▶ [GOAL OF THE EXERCISE] Please take the lines from the one holding "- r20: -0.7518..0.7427" through the one holding "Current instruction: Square" in the data below and copy them exactly.

+ + +

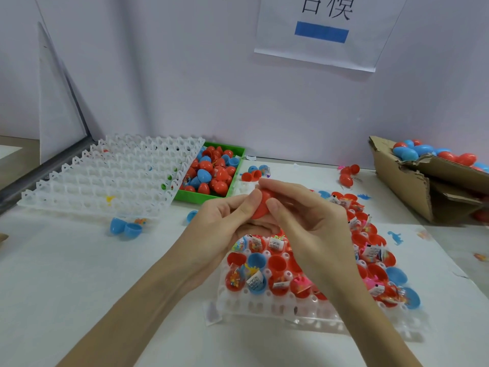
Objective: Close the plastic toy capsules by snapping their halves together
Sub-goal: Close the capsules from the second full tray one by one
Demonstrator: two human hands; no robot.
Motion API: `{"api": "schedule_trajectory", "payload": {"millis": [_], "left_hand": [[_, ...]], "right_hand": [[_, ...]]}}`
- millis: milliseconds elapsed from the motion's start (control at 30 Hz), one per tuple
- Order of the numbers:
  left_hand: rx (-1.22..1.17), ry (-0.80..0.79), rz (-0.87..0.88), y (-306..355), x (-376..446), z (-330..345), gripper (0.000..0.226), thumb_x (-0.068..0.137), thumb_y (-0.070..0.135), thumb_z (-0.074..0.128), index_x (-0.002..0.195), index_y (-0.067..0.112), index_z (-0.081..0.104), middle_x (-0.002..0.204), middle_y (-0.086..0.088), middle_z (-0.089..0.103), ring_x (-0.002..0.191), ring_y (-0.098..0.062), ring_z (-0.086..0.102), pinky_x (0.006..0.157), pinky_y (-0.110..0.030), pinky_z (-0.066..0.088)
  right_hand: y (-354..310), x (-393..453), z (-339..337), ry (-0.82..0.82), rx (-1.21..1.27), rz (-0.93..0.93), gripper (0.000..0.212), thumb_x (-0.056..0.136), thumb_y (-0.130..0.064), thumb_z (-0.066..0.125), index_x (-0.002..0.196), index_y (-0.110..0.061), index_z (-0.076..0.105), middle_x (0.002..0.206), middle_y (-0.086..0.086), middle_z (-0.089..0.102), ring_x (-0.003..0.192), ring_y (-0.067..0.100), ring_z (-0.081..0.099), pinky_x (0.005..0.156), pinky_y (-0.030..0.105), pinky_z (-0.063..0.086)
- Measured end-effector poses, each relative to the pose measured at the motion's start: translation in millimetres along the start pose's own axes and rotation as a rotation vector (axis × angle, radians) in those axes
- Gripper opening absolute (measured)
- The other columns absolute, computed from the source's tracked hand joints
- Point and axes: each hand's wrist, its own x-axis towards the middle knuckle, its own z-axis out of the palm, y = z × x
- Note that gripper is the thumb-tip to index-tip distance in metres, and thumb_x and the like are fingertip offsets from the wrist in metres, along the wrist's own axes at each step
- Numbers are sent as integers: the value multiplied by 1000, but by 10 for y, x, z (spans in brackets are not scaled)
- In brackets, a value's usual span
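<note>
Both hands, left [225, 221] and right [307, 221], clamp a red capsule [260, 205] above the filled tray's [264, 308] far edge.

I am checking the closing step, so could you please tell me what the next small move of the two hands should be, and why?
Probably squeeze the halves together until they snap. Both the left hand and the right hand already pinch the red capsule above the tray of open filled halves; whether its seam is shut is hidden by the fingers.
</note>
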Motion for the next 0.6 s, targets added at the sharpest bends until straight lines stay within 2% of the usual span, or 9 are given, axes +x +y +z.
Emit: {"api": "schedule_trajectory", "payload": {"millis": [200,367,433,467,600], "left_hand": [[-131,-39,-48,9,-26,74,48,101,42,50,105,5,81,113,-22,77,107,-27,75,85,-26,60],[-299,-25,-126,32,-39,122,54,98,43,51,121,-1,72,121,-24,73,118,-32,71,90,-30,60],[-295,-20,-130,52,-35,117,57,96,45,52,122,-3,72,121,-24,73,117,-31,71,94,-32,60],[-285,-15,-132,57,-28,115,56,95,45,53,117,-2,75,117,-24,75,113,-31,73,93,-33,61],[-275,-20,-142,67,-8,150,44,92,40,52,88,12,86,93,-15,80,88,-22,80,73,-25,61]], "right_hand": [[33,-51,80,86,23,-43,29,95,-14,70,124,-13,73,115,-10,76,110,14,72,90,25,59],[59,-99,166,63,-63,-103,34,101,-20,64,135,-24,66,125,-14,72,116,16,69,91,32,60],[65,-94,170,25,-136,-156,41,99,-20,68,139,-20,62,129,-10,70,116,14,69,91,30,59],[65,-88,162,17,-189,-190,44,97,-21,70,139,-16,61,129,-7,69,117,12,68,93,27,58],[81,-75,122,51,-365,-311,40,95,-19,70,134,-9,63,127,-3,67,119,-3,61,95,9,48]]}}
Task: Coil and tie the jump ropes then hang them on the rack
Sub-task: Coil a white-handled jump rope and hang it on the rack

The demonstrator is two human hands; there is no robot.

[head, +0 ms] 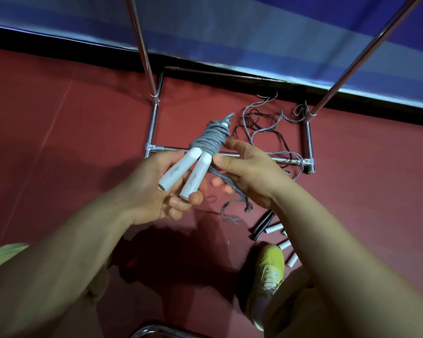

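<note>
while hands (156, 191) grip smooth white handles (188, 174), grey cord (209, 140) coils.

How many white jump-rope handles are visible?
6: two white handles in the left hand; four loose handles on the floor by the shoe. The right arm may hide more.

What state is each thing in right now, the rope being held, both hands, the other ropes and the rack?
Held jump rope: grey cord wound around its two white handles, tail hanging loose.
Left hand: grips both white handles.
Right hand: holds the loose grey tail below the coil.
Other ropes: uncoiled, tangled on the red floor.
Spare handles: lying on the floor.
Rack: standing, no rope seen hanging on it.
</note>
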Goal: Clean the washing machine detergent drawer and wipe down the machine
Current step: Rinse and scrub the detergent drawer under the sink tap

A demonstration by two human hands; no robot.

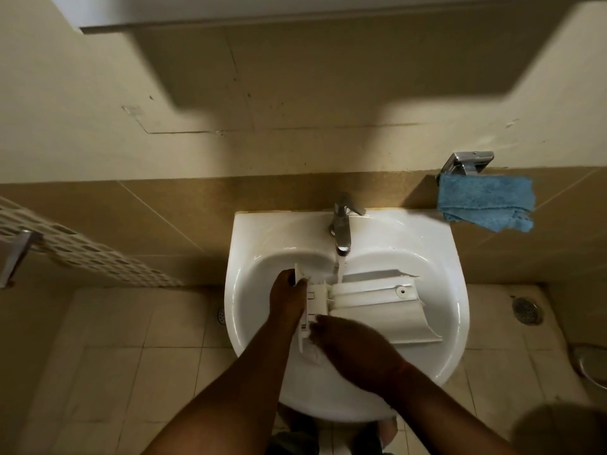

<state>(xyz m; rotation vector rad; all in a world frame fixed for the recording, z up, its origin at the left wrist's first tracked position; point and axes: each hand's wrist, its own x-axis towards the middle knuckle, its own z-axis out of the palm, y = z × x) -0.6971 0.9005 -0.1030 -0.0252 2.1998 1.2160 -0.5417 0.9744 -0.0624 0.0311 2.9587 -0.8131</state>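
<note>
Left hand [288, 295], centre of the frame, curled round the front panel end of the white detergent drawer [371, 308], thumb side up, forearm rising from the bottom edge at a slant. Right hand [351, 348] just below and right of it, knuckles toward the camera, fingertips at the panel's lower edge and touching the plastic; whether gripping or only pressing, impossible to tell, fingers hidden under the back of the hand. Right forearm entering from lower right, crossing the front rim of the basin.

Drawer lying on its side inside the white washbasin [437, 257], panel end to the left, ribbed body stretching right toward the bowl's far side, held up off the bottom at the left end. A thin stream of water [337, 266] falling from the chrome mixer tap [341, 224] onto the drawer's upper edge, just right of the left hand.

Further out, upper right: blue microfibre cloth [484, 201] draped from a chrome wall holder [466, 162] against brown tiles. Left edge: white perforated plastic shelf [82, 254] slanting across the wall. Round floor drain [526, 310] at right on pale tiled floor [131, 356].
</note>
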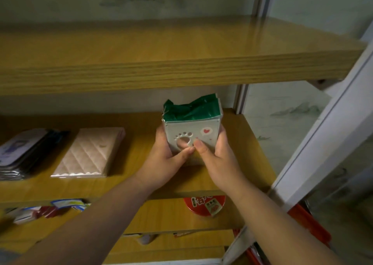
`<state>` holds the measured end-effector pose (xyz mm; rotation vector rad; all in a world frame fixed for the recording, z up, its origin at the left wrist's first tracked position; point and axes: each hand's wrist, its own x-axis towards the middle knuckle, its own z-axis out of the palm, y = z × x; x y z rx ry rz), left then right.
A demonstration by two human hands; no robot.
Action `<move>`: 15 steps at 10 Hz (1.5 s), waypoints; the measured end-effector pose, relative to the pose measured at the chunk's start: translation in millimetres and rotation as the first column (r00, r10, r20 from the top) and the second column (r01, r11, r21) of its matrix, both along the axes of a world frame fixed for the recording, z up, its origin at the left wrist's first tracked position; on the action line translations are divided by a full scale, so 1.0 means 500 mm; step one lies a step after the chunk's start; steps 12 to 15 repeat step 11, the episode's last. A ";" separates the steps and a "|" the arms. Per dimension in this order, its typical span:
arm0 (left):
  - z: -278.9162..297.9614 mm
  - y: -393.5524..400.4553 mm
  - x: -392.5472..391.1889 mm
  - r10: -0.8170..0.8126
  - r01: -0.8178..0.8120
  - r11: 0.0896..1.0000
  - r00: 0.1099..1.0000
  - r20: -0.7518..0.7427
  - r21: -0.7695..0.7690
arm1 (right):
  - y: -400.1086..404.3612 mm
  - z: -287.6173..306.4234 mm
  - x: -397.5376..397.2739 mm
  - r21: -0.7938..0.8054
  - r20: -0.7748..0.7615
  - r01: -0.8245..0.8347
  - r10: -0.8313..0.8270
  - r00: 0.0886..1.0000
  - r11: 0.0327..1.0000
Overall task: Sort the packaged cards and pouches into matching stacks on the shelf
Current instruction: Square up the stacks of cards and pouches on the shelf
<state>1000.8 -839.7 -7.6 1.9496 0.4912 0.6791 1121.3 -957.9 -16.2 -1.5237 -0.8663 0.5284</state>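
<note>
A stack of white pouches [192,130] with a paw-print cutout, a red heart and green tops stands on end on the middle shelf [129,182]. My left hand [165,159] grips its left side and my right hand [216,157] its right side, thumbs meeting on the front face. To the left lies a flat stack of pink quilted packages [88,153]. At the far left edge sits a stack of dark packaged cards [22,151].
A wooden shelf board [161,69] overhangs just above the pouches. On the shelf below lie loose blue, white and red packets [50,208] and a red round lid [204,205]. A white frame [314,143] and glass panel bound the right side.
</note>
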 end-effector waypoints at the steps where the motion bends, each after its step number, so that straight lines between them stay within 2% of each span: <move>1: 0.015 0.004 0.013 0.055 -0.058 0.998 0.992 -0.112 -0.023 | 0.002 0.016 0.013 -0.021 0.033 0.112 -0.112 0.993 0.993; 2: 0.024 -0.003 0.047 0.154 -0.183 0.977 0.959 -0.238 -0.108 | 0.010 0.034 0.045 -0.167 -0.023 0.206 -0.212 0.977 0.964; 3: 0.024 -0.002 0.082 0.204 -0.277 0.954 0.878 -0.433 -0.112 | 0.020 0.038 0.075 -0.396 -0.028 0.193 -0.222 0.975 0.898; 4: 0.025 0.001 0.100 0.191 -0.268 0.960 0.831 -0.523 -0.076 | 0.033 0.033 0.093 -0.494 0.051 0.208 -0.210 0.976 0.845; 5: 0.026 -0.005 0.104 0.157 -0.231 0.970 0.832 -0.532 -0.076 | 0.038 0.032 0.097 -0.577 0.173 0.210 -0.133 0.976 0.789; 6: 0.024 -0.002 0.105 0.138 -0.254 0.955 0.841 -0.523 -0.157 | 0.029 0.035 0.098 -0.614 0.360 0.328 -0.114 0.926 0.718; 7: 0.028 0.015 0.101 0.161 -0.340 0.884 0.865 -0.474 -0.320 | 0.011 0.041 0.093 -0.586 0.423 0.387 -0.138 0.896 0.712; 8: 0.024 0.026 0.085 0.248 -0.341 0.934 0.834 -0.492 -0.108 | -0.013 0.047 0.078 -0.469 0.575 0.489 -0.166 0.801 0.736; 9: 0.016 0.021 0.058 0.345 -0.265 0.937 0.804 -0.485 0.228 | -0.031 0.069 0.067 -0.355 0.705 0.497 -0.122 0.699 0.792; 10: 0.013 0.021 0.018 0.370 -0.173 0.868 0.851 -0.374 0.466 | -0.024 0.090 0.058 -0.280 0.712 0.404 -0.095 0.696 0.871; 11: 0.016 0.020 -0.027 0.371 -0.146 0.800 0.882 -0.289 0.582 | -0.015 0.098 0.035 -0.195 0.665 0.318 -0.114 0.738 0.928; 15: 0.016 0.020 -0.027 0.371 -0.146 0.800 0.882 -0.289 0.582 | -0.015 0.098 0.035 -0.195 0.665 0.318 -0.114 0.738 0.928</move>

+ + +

▶ [PROBLEM SOLUTION]
  - r20: -0.7518..0.7427
  - r21: -0.7695..0.7690
arm1 (right):
  - y: -400.1086..404.3612 mm
  - z: -287.6173..306.4234 mm
  - x: -397.5376..397.2739 mm
  - r21: -0.7938..0.8054
  - r20: -0.7748..0.7615
  - r01: -0.8245..0.8347
  - r10: -0.8313..0.8270
  - r00: 0.0886..1.0000
  - r11: 0.0327..1.0000
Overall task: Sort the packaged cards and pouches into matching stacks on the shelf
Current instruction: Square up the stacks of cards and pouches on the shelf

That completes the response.